___ Data provided ___
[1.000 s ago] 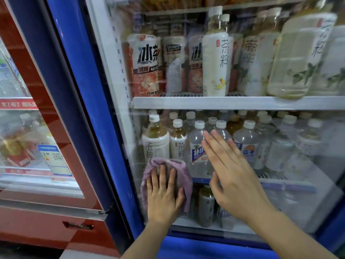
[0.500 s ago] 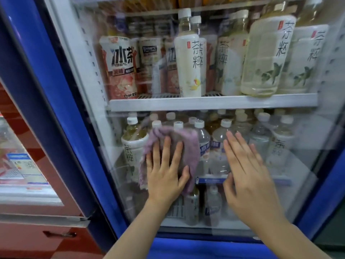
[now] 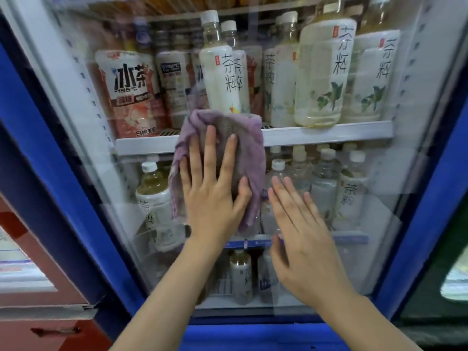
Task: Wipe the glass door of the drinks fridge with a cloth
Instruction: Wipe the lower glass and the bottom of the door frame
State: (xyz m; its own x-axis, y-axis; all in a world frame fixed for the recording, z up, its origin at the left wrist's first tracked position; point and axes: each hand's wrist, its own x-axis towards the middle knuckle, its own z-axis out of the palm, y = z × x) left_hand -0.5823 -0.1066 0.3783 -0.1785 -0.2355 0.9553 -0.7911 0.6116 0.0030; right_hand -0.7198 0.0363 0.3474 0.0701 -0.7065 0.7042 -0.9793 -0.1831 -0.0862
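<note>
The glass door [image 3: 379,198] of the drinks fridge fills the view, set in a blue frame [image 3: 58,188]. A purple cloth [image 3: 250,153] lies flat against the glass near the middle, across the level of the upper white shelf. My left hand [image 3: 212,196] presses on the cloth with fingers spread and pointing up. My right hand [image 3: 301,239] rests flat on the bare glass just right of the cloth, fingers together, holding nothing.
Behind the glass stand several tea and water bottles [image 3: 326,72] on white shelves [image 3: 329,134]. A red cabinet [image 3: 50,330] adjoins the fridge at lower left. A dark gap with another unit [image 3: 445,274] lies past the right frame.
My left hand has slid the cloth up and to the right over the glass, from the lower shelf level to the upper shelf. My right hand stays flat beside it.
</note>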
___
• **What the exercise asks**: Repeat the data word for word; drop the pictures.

• **Output for this task**:
[1.000 s ago] 
[0.500 s ago] 
[now] 
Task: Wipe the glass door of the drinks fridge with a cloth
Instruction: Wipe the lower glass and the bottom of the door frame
State: (xyz m; its own x-axis, y-axis; all in a world frame fixed for the recording, z up, its origin at the left wrist's first tracked position; point and axes: each hand's wrist, its own x-axis towards the middle knuckle, its own z-axis out of the palm, y = z × x) left_hand -0.5823 -0.1066 0.3783 -0.1785 -0.2355 0.9553 -0.7911 0.6116 0.0030; right_hand -0.7198 0.0363 0.3474 0.0701 -0.7065 0.7042 -0.9793 -0.1831 -0.0862
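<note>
The glass door [image 3: 379,198] of the drinks fridge fills the view, set in a blue frame [image 3: 58,188]. A purple cloth [image 3: 250,153] lies flat against the glass near the middle, across the level of the upper white shelf. My left hand [image 3: 212,196] presses on the cloth with fingers spread and pointing up. My right hand [image 3: 301,239] rests flat on the bare glass just right of the cloth, fingers together, holding nothing.
Behind the glass stand several tea and water bottles [image 3: 326,72] on white shelves [image 3: 329,134]. A red cabinet [image 3: 50,330] adjoins the fridge at lower left. A dark gap with another unit [image 3: 445,274] lies past the right frame.
My left hand has slid the cloth up and to the right over the glass, from the lower shelf level to the upper shelf. My right hand stays flat beside it.
</note>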

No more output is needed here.